3dilettante · Sep 9, 2009

Gubbi said:
Going by the diagram, with seperate AGUs and ALUs, I think they intend to crack instructions with memory oprerands, similar to what Intel does and unlike K7/8/x.

Separate AGUs are nothing new for AMD chips.
I'd view the ALU/AGU pairs as evidence that this hasn't changed.

Micro-op fusion for Pentium M and onwards indicates Intel has moved towards not cracking ALU/MEM ops as well (or cracking them and then immediately fusing them back together or however else Intel's design does this internally).

mboeller said:
I wondered a little bit about the Bulldozer CMT feature after reading / glazing over the PDFs mentioned in the lastest information from Dresdenboy:

http://citavia.blog.de/2009/09/06/architecture-cpu-cluster-microarchitecture-multithreading-6910375/

It seems that CMT hurts the proMHz performance of normal single thread workloads between 5% and 40%. So does it really make sense to use a clustered integer pipeline?

Clustering cuts down on the complexity of structures like the register file, reorder buffer, and forwarding network versus a structure where the same number of execution resources are linked together completely.
If all else were equal, clustering could potentially be a loss.

However, as the diagram suggests, integer resources increase by a third.
Each local register file can be physically smaller for a given amount of capacity, as it doesn't need to have as many register read/write ports.
This can either allow a larger register file per cluster, or a faster register file.

A larger file can mean more instructions in flight, which means more opportunities for OOE.
A faster register file might mean higher clock speeds, which means clocks can be higher.
These could reduce the penalties in clustering.

Either way, it doesn't look like it's an equal case to a larger unclustered core that AMD apparently has decided would not be worth implementing.

Given that there is a resource monitor block in a lot of places, I'm curious if there is another opportunity for power savings and higher clocks.

In a single-threaded case where the resource monitor detects that the core cannot achieve full issue width (some kind of narrow pointer-chasing code), it would be potentially easier to hit a higher turbo mode if a whole cluster is deactivated.
That means half of the issue logic is shut off, and half of the resources that would have been wasted anyway are shut off.
The rest of the core can ramp up frequency higher with a given power envelope than a big core that must ramp up a full complement of units.

The front end and dispatch parts are more complex, however.
This might not impact clock speeds directly, as this can be distributed over multiple stages, but this would hurt branch mispredict penalties and power as well.

There seem to be additional levels of logic dedicated to speeding up mispredict handling.

Gubbi · Sep 9, 2009

3dilettante said:
Separate AGUs are nothing new for AMD chips.
I'd view the ALU/AGU pairs as evidence that this hasn't changed.

Micro-op fusion for Pentium M and onwards indicates Intel has moved towards not cracking ALU/MEM ops as well (or cracking them and then immediately fusing them back together or however else Intel's design does this internally).

Found this (pages 8 & 9) details the micro-op fusion.
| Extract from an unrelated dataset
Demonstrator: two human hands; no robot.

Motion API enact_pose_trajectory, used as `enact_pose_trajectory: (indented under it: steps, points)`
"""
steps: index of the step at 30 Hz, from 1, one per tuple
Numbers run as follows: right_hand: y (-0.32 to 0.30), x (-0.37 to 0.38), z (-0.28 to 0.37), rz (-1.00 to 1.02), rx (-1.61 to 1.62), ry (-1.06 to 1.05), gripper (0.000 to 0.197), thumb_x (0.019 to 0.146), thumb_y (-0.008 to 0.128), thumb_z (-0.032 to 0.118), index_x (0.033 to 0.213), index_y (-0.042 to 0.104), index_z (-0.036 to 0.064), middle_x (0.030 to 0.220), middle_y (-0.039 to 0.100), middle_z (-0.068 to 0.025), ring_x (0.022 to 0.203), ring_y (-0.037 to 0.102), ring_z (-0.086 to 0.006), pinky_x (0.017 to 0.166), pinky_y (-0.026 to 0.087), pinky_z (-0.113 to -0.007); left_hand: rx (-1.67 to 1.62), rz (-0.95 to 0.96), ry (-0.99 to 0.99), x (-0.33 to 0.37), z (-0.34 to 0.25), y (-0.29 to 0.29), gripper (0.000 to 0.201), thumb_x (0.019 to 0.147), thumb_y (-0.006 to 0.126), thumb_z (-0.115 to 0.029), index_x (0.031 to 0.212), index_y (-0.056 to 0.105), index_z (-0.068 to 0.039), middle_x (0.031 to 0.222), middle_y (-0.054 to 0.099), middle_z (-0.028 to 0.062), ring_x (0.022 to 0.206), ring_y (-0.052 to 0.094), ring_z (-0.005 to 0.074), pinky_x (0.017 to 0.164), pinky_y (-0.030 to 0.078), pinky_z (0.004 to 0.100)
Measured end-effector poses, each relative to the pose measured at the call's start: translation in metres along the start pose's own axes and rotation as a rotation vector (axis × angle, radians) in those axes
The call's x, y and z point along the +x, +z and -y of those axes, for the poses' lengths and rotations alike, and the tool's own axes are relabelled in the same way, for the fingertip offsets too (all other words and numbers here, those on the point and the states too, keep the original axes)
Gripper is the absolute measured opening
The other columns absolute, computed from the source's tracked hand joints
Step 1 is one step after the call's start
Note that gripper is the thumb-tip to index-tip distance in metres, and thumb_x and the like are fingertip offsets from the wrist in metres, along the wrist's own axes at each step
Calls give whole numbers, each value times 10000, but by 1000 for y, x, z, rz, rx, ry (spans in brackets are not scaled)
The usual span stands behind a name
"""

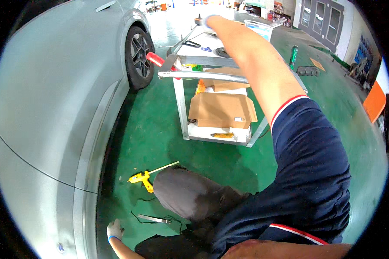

Micro-op fusion increases the instruction density in the ROB which results in higher performance. The trade off is a more complex dispatcher, since one entry in the ROB can result in two partial dispatches, or ..... ?

In K7/8 an instruction with a memory operand cannot be dispatched for execution before all data dependencies on the registers are resolved. Intel can start the calculation of the address as soon as the base (and index) registers are ready and start accessing the memory hierarchy. This can be a huge win, as an example think of a tight loop summing values in memory into a register. The loop would be dominated by memory latency. With a cache miss execution on K7/8 would grind to a halt because subsequent adds cannot start dispatching until the previous add completes and the RAW hazard on the accumulator is resolved. On Intel's P6 derivatives address calculations and load for the subsequent adds would still be dispatched, and data would be ready sooner the actual add to take place.

I'm mildly surprised micro-op fusion is a win at all. Why not just increase the size of the ROB ?

*scratches head*

Intel must do something clever to split entries in the ROB and still be able to track them.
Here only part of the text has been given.